- [Try it]: Before you return the lines below, strip out any images and keep every word as written.

↓↓↓

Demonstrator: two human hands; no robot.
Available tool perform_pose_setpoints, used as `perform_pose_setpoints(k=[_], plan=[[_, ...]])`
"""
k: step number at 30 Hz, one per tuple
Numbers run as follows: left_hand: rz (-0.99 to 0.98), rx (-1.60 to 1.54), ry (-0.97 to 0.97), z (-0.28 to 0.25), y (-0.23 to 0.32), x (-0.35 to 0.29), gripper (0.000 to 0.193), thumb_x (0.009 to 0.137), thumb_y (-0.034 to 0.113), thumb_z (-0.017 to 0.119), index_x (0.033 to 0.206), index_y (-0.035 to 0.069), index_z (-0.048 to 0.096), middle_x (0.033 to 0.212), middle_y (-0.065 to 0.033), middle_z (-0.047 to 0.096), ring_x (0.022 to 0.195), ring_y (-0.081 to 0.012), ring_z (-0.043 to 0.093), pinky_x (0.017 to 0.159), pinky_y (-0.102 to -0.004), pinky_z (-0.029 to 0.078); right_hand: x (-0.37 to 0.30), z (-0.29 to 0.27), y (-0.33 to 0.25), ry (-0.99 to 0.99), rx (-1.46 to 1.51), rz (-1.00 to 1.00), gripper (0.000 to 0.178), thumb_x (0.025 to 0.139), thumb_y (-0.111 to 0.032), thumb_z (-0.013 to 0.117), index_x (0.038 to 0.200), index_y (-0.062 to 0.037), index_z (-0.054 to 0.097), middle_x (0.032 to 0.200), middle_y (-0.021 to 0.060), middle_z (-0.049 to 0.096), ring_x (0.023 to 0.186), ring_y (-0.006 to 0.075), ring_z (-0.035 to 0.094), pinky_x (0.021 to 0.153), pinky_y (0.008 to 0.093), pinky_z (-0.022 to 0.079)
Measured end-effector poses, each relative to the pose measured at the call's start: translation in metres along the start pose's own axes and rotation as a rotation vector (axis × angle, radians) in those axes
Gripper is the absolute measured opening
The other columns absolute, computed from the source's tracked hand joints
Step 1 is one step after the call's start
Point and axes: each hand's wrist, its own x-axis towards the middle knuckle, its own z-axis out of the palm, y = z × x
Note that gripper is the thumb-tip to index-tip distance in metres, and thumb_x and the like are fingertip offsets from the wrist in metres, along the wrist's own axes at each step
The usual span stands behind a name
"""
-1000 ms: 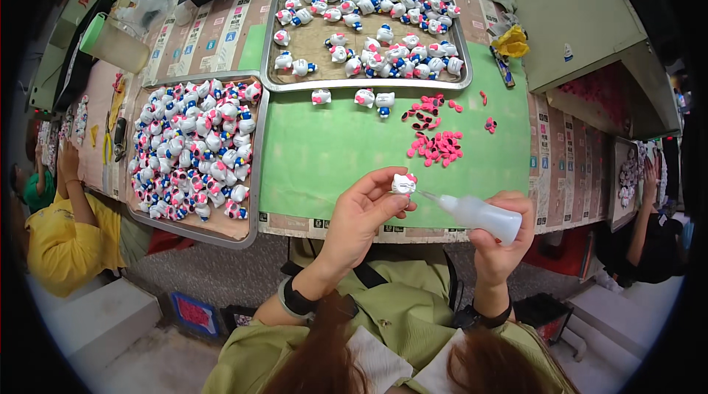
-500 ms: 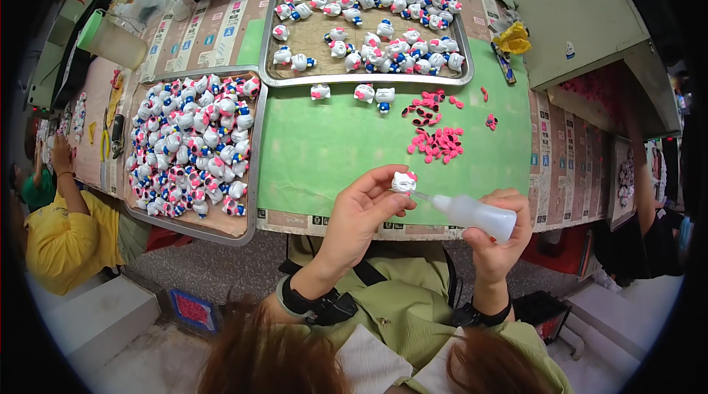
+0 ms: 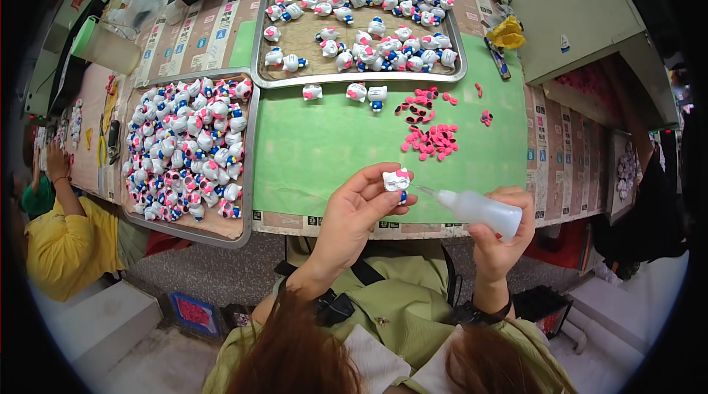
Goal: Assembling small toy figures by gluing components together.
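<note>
- Pinching rounded white plastic figurine (image 3: 397, 181) in left hand (image 3: 360, 208), near front table edge (image 3: 295, 223).
- Gripping translucent plastic squeeze bottle (image 3: 481, 212) in right hand (image 3: 500, 248), nozzle (image 3: 432, 193) beside figurine.

Bright, even light washes the tabletop (image 3: 564, 165) before me; its near edge bows, the view's rim black.
</note>
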Motion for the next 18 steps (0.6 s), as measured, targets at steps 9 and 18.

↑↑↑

- [Response to the task]:
Demonstrator: two human hands; no robot.
Available tool perform_pose_setpoints, used as `perform_pose_setpoints(k=[_], plan=[[_, ...]])`
"""
k: step number at 30 Hz, one per tuple
Numbers run as follows: left_hand: rz (-0.99 to 0.98), rx (-1.60 to 1.54), ry (-0.97 to 0.97), z (-0.28 to 0.25), y (-0.23 to 0.32), x (-0.35 to 0.29), gripper (0.000 to 0.193), thumb_x (0.009 to 0.137), thumb_y (-0.034 to 0.113), thumb_z (-0.017 to 0.119), index_x (0.033 to 0.206), index_y (-0.035 to 0.069), index_z (-0.048 to 0.096), middle_x (0.033 to 0.212), middle_y (-0.065 to 0.033), middle_z (-0.047 to 0.096), ring_x (0.022 to 0.195), ring_y (-0.081 to 0.012), ring_z (-0.043 to 0.093), pinky_x (0.017 to 0.159), pinky_y (-0.102 to -0.004), pinky_z (-0.029 to 0.078); right_hand: x (-0.37 to 0.30), z (-0.29 to 0.27), y (-0.33 to 0.25), ry (-0.99 to 0.99), rx (-1.46 to 1.51), rz (-1.00 to 1.00), gripper (0.000 to 0.178), thumb_x (0.025 to 0.139), thumb_y (-0.111 to 0.032), thumb_z (-0.013 to 0.117), index_x (0.038 to 0.200), index_y (-0.062 to 0.037), index_z (-0.054 to 0.097), middle_x (0.032 to 0.200), middle_y (-0.021 to 0.060), middle_z (-0.049 to 0.096), ring_x (0.023 to 0.186), ring_y (-0.006 to 0.075), ring_z (-0.035 to 0.094), pinky_x (0.021 to 0.153), pinky_y (0.008 to 0.093), pinky_z (-0.022 to 0.079)
Measured end-effector poses, each relative to the pose measured at the call's start: translation in metres along the start pose's own axes and rotation as a rotation vector (axis × angle, radians) in those axes
Gripper is the absolute measured opening
The other columns absolute, computed from the source's tracked hand joints
Step 1 is one step after the call's start
Point and axes: each hand's wrist, its own x-axis towards the middle knuckle, its own z-axis out of the palm, y = z × x
Note that gripper is the thumb-tip to index-tip distance in metres, and thumb_x and the like are fingertip offsets from the wrist in metres, along the wrist's own axes at each step
The usual span stands behind a name
"""
-1000 ms: 
-500 ms: 
+0 ms: 
Goal: Assembling small toy figures by gluing components together.
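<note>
- Pinching rounded white plastic figurine (image 3: 397, 181) in left hand (image 3: 360, 208), near front table edge (image 3: 295, 223).
- Gripping translucent plastic squeeze bottle (image 3: 481, 212) in right hand (image 3: 500, 248), nozzle (image 3: 432, 193) beside figurine.

Bright, even light washes the tabletop (image 3: 564, 165) before me; its near edge bows, the view's rim black.
</note>
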Motion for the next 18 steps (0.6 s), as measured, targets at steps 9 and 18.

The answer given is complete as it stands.